Exercise details: Give back exactly the line that contains "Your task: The" and all the lines after it in the records below, to the very last, with no other output.
——————
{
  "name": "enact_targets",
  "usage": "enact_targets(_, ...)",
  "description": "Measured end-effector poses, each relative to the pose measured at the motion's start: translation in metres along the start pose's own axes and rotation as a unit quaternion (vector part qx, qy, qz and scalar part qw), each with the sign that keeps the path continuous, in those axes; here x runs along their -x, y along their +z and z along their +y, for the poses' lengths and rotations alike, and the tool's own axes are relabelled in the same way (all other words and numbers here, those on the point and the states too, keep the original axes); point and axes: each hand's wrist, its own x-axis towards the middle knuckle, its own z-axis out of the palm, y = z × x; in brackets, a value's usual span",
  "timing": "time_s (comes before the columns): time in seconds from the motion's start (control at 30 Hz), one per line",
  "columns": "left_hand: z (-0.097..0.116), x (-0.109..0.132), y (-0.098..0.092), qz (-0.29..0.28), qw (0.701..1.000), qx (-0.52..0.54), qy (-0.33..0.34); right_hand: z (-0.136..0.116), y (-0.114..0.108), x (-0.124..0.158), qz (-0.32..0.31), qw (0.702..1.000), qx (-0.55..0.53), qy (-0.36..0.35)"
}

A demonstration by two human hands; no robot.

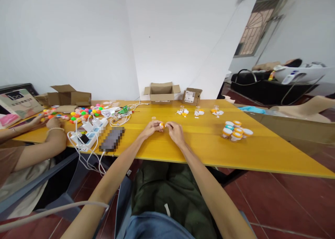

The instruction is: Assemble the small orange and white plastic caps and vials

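I see two bare forearms reaching from the bottom edge to the middle of a long yellow counter (199, 146). My landmark is the open cardboard box (162, 91) at the counter's far edge, against the white wall.

Straight in front of that box and well nearer to me, the left hand (152, 128) and right hand (176, 131) meet. Each grip is closed to a fingertip pinch on one small orange-and-white piece (162, 125), held just above the counter. A tiny clear vial (153, 118) stands between the hands and the box.

Just right of the box sits a smaller closed carton (192, 96). In front of that carton lie three little heaps of white and orange parts (199, 112). Farther right of the box and nearer to me is a cluster of jars (237, 130) with orange, teal and white lids.

Left of the box are white cables (123, 115), a power strip (87, 136) and a dark phone (112, 138). Farther left, bright coloured balls (83, 113) lie by another person's hands (53, 122). None of these blocks the hands.

Below the counter is a red tiled floor (288, 204). Far right of the box, a barred window (252, 27) shows.
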Motion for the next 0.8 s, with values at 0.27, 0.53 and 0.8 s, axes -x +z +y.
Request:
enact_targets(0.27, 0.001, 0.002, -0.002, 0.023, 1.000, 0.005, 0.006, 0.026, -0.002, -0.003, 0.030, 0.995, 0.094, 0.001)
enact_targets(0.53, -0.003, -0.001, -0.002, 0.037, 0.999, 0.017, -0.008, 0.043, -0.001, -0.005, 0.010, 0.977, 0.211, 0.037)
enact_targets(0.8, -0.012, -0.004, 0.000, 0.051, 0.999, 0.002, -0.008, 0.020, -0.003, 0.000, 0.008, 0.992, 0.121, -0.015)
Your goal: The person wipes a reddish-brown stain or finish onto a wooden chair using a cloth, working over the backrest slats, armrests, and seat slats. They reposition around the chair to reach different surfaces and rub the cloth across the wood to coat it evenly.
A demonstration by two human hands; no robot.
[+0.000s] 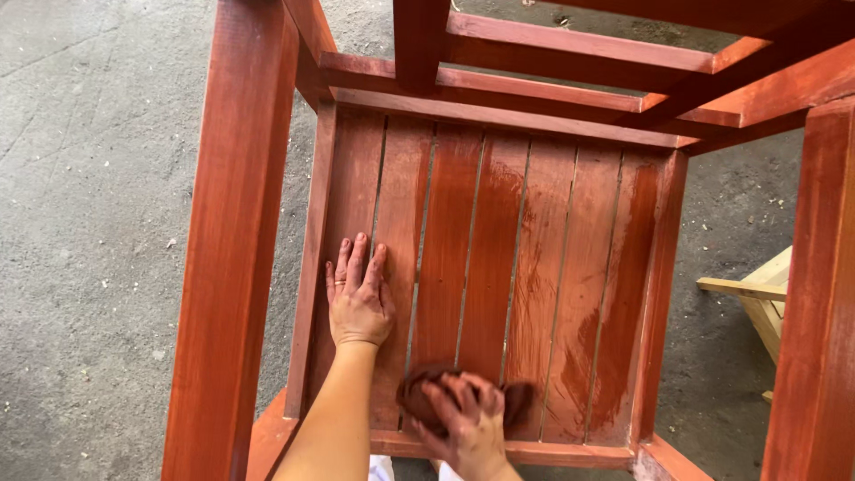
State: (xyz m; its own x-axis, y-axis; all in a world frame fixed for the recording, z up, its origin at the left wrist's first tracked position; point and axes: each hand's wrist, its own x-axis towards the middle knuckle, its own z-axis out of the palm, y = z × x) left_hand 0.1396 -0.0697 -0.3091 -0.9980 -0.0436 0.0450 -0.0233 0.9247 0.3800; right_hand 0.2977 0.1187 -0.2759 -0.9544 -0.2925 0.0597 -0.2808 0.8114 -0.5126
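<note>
— Where was the cloth just then?

— The stain-soaked rag [436, 401] sat at about six o'clock on the slatted panel [534, 267], near its lower rail, bunched under the right hand [468, 428]. That hand's fingers were curled over it, gripping it and pressing it onto the wood.

— And the other hand?

— The left hand [359, 298] lay open and flat, fingers together pointing toward twelve o'clock, palm down on the two leftmost slats, holding nothing. It sat at roughly ten o'clock from the rag, near but not touching.

— Which way did the slats run?

— Their long axis ran six to twelve o'clock, away from the person. The slats toward three o'clock from the rag looked streaky, with wet swirls and paler patches. The right hand was plainly the nearer one to those.

— Anything around the piece?

— Red-stained frame posts [236, 223] stood at nine and three o'clock on a concrete floor [89, 223], with pale unfinished wood [757, 294] at three o'clock beyond.
</note>
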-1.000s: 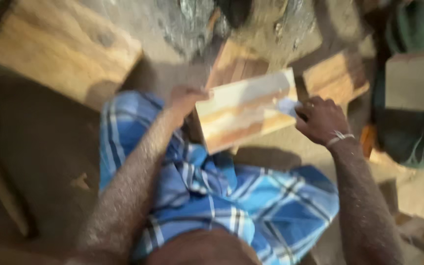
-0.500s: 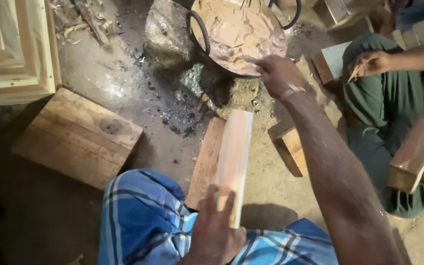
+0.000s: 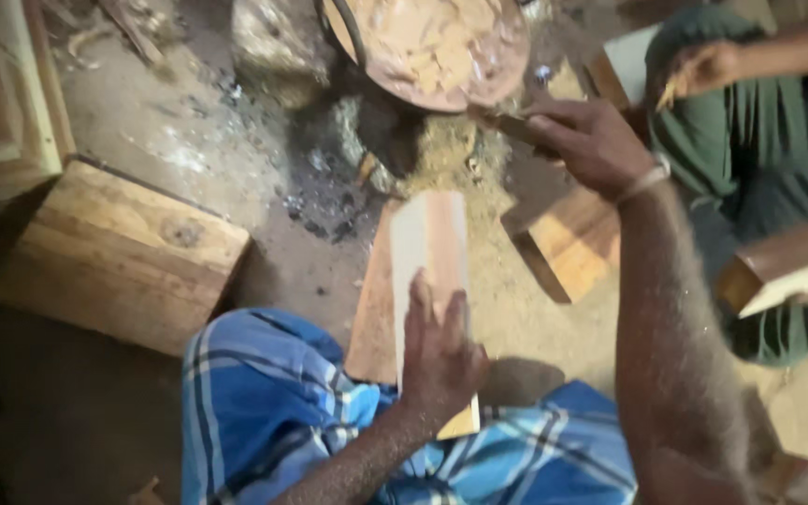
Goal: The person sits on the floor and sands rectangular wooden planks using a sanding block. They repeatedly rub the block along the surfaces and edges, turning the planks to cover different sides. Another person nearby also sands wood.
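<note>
- Since a second ago our right hand (image 3: 591, 140) left the wooden board (image 3: 427, 281) and now reaches the pan (image 3: 427, 47), clamped on a dark stick (image 3: 507, 122).
- Our left hand (image 3: 437, 351) presses flat, fingers spread, on the board beneath it.

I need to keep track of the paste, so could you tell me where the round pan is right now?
In the head view the round pan sits at top centre on the dirt floor, just beyond the upright board, with the right hand at its near rim.
</note>
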`<state>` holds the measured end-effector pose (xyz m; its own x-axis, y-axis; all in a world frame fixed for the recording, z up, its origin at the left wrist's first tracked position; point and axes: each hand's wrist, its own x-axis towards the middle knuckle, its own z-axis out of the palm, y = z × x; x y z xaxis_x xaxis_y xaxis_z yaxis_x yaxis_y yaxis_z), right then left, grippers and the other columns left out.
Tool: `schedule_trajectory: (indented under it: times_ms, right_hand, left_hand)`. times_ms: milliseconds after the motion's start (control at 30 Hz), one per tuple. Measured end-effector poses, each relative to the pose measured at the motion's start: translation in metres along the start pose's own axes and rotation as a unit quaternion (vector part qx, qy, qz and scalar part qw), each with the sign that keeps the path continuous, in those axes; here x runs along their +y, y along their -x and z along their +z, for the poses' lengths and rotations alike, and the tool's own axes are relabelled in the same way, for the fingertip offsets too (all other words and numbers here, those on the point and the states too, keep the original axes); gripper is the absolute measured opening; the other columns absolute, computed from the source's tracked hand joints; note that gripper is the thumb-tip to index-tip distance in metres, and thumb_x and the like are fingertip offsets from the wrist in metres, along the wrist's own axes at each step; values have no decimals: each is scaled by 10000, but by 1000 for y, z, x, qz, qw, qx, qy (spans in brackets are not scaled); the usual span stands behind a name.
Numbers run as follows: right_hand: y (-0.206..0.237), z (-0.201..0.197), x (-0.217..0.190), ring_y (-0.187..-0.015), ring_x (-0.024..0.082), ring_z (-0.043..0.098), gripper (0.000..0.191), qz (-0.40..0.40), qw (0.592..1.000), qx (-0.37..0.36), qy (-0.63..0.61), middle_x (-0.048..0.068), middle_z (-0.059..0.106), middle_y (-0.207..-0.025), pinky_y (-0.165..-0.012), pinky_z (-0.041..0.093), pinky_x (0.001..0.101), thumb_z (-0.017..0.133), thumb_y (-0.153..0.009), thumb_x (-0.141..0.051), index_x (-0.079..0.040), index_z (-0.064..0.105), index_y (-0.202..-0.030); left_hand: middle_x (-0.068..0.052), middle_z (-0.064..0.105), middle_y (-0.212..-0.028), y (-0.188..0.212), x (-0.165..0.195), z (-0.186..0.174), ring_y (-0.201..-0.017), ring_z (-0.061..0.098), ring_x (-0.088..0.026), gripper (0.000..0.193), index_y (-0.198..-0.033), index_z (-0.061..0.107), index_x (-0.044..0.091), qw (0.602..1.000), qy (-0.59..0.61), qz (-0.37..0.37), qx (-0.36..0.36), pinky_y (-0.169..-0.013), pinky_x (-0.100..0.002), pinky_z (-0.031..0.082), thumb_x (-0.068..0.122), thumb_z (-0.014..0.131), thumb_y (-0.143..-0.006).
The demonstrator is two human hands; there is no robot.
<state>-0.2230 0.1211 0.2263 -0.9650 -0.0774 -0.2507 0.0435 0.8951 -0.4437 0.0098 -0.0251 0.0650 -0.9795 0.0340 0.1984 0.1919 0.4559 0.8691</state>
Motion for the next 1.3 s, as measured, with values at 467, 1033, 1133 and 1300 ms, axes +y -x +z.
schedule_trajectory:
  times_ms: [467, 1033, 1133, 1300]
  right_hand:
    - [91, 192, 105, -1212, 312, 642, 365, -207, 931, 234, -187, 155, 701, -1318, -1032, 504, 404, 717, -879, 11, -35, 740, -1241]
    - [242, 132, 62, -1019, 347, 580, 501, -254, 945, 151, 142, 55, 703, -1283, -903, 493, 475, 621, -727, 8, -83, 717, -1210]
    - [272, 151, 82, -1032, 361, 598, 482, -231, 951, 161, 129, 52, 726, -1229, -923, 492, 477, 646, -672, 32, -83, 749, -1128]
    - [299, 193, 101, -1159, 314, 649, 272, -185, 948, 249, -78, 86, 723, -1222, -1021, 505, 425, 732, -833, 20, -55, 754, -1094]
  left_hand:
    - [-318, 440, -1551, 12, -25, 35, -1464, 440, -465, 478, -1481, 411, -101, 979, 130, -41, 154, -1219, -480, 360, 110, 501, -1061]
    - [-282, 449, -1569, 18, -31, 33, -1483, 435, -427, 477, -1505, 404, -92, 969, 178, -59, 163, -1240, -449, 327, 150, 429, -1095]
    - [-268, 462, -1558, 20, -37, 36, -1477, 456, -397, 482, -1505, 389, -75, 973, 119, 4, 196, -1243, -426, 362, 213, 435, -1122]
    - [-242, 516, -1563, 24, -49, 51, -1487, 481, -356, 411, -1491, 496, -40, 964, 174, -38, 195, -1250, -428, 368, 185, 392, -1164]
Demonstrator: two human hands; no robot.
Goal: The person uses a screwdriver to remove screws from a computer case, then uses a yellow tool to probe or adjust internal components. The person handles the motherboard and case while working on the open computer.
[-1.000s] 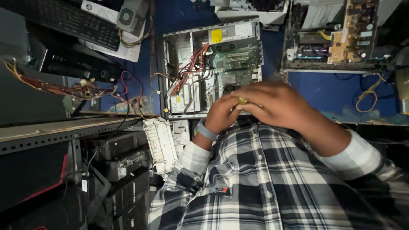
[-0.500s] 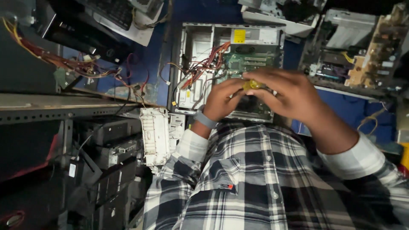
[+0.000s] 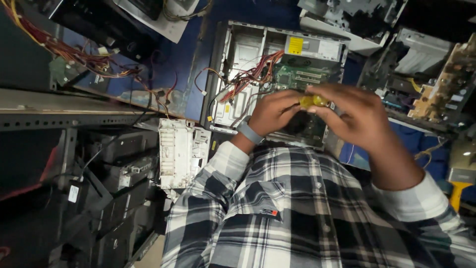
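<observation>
1. The left hand (image 3: 270, 113) and right hand (image 3: 359, 119) are now meeting over the open computer case (image 3: 248, 49), both pinching a small yellow piece (image 3: 313, 101) (half hidden); a second ago it was lying deeper in the palms.
2. The blue table (image 3: 183, 54) is carrying loose red wiring (image 3: 74, 49) among stacked machines.

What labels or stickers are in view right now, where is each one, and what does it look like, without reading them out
Yellow sticker: on the grey metal box at the top of the open computer case, small rectangle, dark print.
White label: beside the yellow one on the same box, wider rectangle.
White tag: on dark equipment under the metal shelf at left, small upright rectangle.
No screens or packages show.
</observation>
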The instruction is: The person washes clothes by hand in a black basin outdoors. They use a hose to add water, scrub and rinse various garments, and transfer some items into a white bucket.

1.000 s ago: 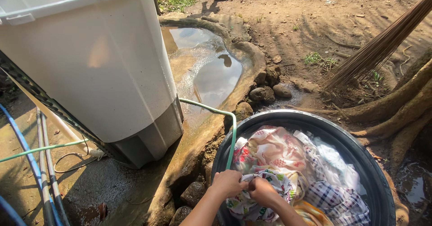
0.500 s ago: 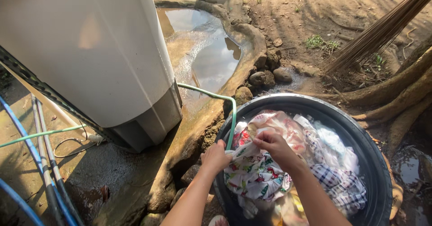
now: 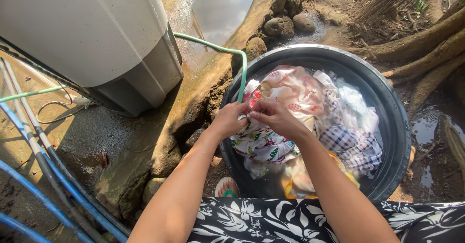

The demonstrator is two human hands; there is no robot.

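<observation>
Washing basin, outdoor yard, muddy ground.
Left hand [image 3: 227, 122] and right hand [image 3: 276, 118], fingers clamped on patterned cloth [image 3: 261, 144] at black basin [image 3: 395, 127] rim; green hose [image 3: 220, 49], white washing machine [image 3: 87, 35], puddle [image 3: 220, 6] adjacent.

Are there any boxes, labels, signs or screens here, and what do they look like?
None show: no package, label, sign or screen.
The things nearest to that are:
White and grey washing machine, upper left, plain sides.
Black round tub, right, full of wet patterned clothes.
Left hand and right hand pinch a printed cloth at the tub's near edge.
</observation>
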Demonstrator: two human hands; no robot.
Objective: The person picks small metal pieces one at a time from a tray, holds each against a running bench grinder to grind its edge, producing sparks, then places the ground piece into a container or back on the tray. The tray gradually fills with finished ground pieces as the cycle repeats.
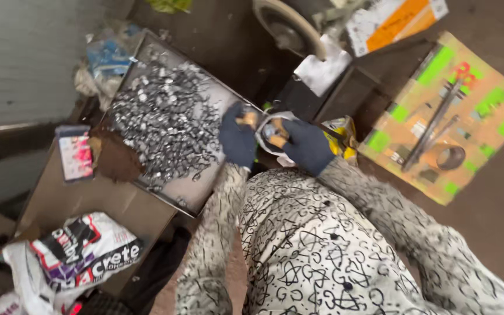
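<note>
Two gloved hands (272, 140) pinch small metal piece (268, 133) between them, beside tray (205, 186).

A dark, grimy floor (497, 198) runs along the right side. A pale ribbed wall (24, 58) fills the upper left. Flattened brown cardboard (88, 201) covers the lower left — a crumpled printed sack (77, 254) lies on it. The light is dim and even — no window shows.
</note>
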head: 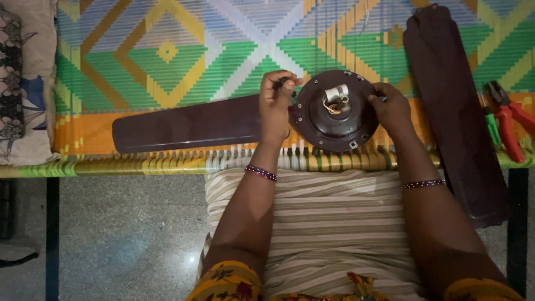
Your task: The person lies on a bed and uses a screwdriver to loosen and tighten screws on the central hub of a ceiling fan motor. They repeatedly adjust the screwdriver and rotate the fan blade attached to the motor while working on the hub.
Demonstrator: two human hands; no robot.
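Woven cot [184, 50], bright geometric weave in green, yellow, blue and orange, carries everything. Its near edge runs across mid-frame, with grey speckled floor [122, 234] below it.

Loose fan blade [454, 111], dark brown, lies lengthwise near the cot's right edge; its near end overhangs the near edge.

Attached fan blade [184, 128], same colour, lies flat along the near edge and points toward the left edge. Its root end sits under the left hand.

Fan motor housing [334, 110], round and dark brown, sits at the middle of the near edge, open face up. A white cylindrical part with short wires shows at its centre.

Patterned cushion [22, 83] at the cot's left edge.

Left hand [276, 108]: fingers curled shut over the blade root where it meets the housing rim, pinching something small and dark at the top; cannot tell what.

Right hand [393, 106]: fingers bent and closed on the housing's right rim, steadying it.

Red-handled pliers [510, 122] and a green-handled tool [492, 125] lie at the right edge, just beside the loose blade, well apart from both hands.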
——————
Worked solution:
Your task: The person lies on a bed and uses a screwdriver to loosen and tighten screws on the central hub of a ceiling fan motor. They repeatedly adjust the screwdriver and rotate the fan blade attached to the motor while working on the hub.
Demonstrator: two human hands; no robot.
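Woven cot [184, 50], bright geometric weave in green, yellow, blue and orange, carries everything. Its near edge runs across mid-frame, with grey speckled floor [122, 234] below it.

Loose fan blade [454, 111], dark brown, lies lengthwise near the cot's right edge; its near end overhangs the near edge.

Attached fan blade [184, 128], same colour, lies flat along the near edge and points toward the left edge. Its root end sits under the left hand.

Fan motor housing [334, 110], round and dark brown, sits at the middle of the near edge, open face up. A white cylindrical part with short wires shows at its centre.

Patterned cushion [22, 83] at the cot's left edge.

Left hand [276, 108]: fingers curled shut over the blade root where it meets the housing rim, pinching something small and dark at the top; cannot tell what.

Right hand [393, 106]: fingers bent and closed on the housing's right rim, steadying it.

Red-handled pliers [510, 122] and a green-handled tool [492, 125] lie at the right edge, just beside the loose blade, well apart from both hands.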

Output is finished, and nothing else is required.